WHAT IS BEING ASKED
Every line from the start of the records through the line with "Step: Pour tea" is to be written out exactly; pictures are not.

EXERCISE INPUT
Segment Open
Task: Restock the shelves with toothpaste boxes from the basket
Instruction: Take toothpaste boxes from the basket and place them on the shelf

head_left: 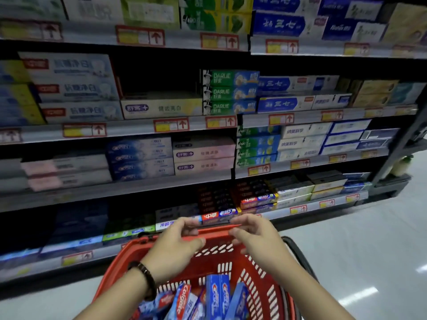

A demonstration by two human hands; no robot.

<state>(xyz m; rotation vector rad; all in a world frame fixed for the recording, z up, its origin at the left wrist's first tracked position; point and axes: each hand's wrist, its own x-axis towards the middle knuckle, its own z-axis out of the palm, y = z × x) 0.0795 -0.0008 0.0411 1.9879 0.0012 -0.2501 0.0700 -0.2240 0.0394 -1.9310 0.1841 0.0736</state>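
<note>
Both hands hold one red-and-blue toothpaste box flat, above the far rim of the red basket. My left hand grips its left end and my right hand its right end. The box hovers in front of the low shelf, level with a matching stack of red-and-blue boxes. Inside the basket lie several blue and red toothpaste boxes, standing and leaning. A dark bracelet sits on my left wrist.
Several shelf tiers of toothpaste boxes fill the view, with red-and-yellow price tags on the rails. A dark gap opens above the cream boxes on the second tier. Pale shiny floor spreads to the right.
</note>
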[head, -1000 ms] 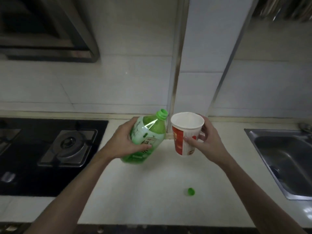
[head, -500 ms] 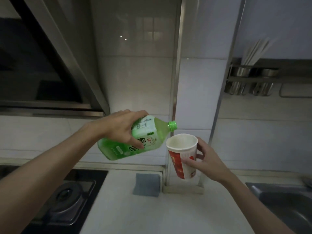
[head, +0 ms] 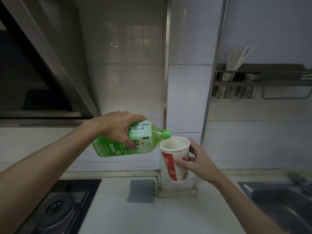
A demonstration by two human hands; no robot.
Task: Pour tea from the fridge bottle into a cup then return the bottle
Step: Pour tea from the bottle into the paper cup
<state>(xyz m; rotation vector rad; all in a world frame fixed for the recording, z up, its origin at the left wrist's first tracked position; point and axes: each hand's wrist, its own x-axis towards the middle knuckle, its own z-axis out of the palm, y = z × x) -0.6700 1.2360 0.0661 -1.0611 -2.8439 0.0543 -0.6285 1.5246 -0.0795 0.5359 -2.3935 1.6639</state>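
Countertop beneath bottle, between stove, sink

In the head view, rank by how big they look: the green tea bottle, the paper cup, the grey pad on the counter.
1. Green tea bottle, partly covered by the left hand.
2. Paper cup.
3. Grey pad; it lies farther off, so true size is unsure.

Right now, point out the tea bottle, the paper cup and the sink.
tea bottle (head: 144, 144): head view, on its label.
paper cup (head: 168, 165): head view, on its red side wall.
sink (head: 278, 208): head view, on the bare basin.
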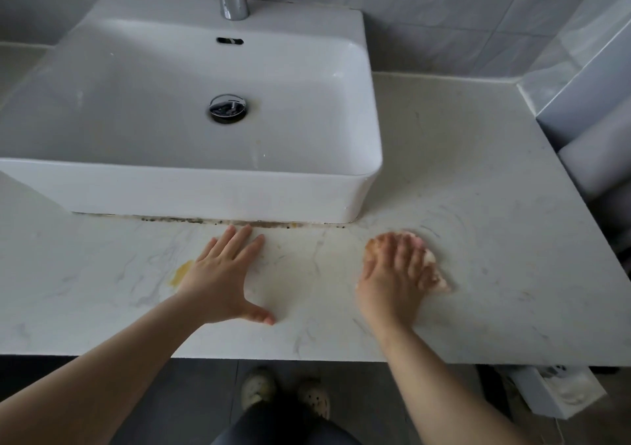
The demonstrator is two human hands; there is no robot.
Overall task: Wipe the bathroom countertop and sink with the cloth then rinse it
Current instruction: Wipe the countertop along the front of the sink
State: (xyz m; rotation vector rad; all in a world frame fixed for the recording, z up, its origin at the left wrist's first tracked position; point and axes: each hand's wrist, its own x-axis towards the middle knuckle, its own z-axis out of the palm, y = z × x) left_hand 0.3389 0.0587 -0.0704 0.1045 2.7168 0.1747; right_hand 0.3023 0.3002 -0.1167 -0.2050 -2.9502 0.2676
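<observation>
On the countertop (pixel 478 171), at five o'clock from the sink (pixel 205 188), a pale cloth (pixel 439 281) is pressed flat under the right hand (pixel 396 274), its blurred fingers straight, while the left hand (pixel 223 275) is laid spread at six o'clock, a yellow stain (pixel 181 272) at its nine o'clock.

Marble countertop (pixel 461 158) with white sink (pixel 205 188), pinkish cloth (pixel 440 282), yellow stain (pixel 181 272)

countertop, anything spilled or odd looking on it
Yes. A yellow-orange stain sits on the countertop just beside the left hand, away from the cloth under the right hand. Also, dark specks line the seam where the sink front meets the countertop, like mould or grime.
</observation>
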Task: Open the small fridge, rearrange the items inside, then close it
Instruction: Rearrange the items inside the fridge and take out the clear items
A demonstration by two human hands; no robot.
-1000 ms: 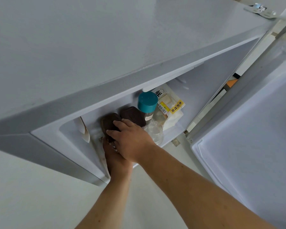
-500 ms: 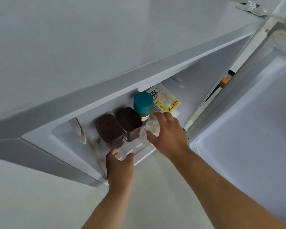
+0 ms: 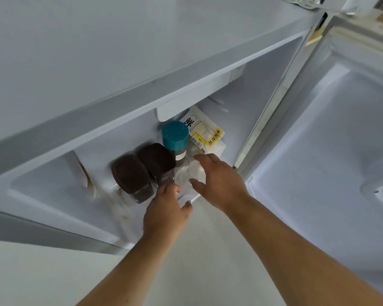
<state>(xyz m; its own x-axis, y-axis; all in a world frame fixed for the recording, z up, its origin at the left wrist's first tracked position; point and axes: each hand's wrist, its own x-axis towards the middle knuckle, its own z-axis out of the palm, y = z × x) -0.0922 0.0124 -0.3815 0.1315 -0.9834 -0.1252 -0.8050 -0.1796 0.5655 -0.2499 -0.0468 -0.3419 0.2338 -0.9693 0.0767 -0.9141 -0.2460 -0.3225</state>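
looking down past the grey top of the small fridge (image 3: 119, 51) into its open compartment, the view takes in both bare forearms reaching in from below. the door (image 3: 341, 151) stands swung wide to the right, its pale inner liner facing the camera. on the fridge floor, two dark brown-lidded jars sit side by side: the left jar (image 3: 131, 176) near the stained left part of the floor, the right jar (image 3: 157, 161) just beside it. behind and to the right of them stands a bottle with a teal cap (image 3: 175, 134), and further back a white bread packet (image 3: 205, 133) with a yellow label leans in the rear right corner. at the front, beside the right jar, is a clear plastic cup (image 3: 189, 176). the right hand (image 3: 219, 180) curls over that cup with thumb and fingers spread around its rim, touching it, though whether it is truly clamped on cannot be told. the left hand (image 3: 166, 212) hovers at the compartment's front edge, fingers loosely apart, its fingertips near the base of the right jar and the cup, gripping nothing.
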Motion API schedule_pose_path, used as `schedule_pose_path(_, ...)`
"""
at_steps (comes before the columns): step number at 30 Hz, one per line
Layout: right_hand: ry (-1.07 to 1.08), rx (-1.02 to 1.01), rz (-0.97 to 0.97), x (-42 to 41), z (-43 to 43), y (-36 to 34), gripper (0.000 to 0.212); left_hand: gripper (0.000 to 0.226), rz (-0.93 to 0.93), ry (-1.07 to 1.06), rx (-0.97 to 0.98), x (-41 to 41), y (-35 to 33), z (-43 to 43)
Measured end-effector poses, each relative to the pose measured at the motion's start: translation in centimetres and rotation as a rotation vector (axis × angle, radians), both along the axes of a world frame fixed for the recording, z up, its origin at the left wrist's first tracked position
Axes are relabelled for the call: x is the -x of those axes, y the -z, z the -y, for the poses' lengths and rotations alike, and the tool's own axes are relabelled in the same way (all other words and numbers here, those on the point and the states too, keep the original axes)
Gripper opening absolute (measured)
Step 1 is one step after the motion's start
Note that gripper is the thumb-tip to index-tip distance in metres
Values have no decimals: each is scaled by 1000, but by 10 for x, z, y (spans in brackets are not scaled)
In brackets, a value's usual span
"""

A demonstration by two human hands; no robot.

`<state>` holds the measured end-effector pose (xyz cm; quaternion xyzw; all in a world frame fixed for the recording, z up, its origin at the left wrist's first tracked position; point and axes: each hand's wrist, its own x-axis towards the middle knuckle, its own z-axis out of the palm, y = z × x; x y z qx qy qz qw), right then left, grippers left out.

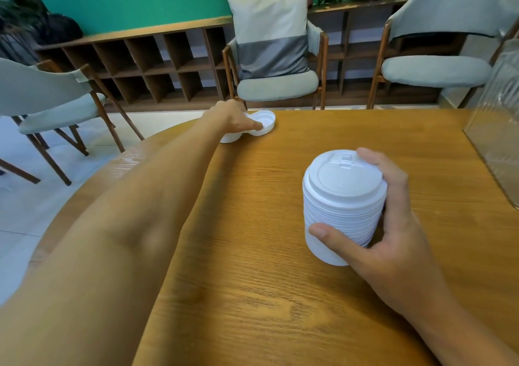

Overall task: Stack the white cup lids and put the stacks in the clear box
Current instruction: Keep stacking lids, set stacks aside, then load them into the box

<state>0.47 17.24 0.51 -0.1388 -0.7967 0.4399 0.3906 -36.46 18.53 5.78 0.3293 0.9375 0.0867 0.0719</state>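
Stacking is well advanced; boxing has not begun. At 11 o'clock on the wooden table (252,253), the left hand (233,115) lays its fingers on two loose white plastic cup lids (265,121) — whether it pinches one cannot be told. Toward 3 o'clock, the right hand (393,239) wraps thumb and curled fingers round a tall stack of white lids (342,197). At 2 o'clock, the clear ribbed plastic box (497,129) — only partly in view — shows no lids inside.

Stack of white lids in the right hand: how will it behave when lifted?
The stack is probably light: thin plastic lids. It is tall for its width, so it may tip or split apart unless gripped round the side, as the right hand does now. Its ridged nested rims likely give fair grip.
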Motion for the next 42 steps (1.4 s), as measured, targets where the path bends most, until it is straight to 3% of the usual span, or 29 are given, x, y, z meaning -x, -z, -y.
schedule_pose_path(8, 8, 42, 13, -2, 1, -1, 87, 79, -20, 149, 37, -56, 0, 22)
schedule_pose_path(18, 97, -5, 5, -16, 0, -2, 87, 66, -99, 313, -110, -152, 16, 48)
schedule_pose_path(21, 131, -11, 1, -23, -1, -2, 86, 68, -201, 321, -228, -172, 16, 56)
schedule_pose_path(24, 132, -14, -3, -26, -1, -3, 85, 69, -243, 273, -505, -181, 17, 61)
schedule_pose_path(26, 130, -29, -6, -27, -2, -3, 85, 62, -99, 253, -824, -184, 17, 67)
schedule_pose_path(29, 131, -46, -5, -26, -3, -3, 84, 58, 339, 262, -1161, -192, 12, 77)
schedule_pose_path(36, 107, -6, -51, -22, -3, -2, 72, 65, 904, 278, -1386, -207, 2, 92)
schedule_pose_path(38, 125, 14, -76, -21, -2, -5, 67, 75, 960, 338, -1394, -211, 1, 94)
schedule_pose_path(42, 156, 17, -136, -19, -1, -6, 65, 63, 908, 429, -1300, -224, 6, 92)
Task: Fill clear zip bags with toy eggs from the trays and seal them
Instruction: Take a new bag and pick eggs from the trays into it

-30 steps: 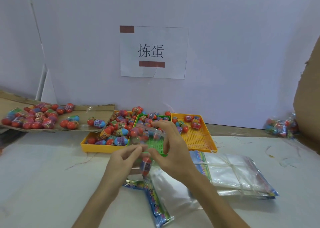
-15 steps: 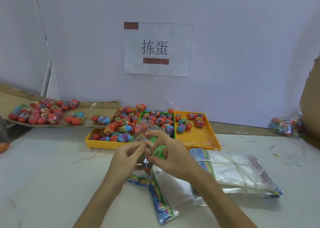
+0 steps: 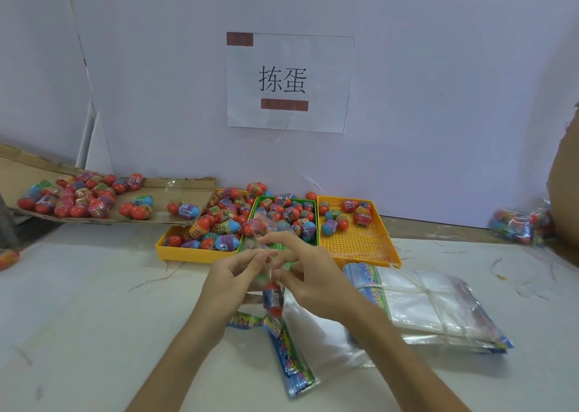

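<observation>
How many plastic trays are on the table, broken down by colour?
Yellow perforated plastic trays: 2
Green perforated plastic tray: 1
Total: 3

A white wall [image 3: 438,98] rises behind the far edge of the pale desk [image 3: 94,317]. On it hangs a paper sign [image 3: 326,67] with two black printed characters, a brown strip [image 3: 239,39] at its top left corner and a second strip [image 3: 284,105] below the characters. A tilted cardboard sheet [image 3: 188,189] lies at the desk's far left corner. More brown cardboard [image 3: 564,186] stands at the right edge. Thin scratch marks [image 3: 156,281] cross the desk.
</observation>
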Available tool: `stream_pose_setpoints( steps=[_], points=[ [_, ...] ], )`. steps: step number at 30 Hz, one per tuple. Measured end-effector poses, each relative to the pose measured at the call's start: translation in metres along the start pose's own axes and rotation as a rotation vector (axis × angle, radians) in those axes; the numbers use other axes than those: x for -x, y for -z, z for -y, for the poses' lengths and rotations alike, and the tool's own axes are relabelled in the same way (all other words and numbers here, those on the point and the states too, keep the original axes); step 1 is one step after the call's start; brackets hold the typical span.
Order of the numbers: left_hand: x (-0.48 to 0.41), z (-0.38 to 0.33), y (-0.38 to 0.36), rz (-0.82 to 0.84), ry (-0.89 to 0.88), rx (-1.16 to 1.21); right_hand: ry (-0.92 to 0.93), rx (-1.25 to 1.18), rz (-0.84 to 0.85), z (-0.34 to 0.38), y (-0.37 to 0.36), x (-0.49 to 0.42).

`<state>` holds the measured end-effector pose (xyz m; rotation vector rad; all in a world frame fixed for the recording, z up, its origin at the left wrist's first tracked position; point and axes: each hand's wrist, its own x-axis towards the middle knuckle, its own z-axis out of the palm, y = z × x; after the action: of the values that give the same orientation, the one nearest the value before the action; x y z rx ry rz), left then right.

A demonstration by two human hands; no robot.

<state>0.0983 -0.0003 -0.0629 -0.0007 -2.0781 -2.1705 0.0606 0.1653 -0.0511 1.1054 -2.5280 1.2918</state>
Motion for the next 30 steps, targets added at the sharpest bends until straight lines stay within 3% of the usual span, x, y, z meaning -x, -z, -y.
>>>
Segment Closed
TASK SOLUTION
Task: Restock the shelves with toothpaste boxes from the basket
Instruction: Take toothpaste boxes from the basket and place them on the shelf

head_left: 

A demonstration by two human hands; no robot.

<state>(xyz m; rotation vector rad; all in a world frame fixed for the recording, z up, its origin at the left wrist's first tracked position; point and axes: each hand's wrist, its own x-axis towards the middle knuckle, its own z-axis out of the palm, y = z × x) 0.0795 -0.0008 0.0411 1.9879 0.0012 -0.2501 0.0700 -0.2240 0.0394 -1.9310 0.1841 0.0736</state>
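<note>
Both hands hold one red-and-blue toothpaste box flat, above the far rim of the red basket. My left hand grips its left end and my right hand its right end. The box hovers in front of the low shelf, level with a matching stack of red-and-blue boxes. Inside the basket lie several blue and red toothpaste boxes, standing and leaning. A dark bracelet sits on my left wrist.
Several shelf tiers of toothpaste boxes fill the view, with red-and-yellow price tags on the rails. A dark gap opens above the cream boxes on the second tier. Pale shiny floor spreads to the right.
</note>
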[head, -1000 ms] 
[head, -500 ms] 
[head, +0 ms] 
A demonstration by two human hands; no robot.
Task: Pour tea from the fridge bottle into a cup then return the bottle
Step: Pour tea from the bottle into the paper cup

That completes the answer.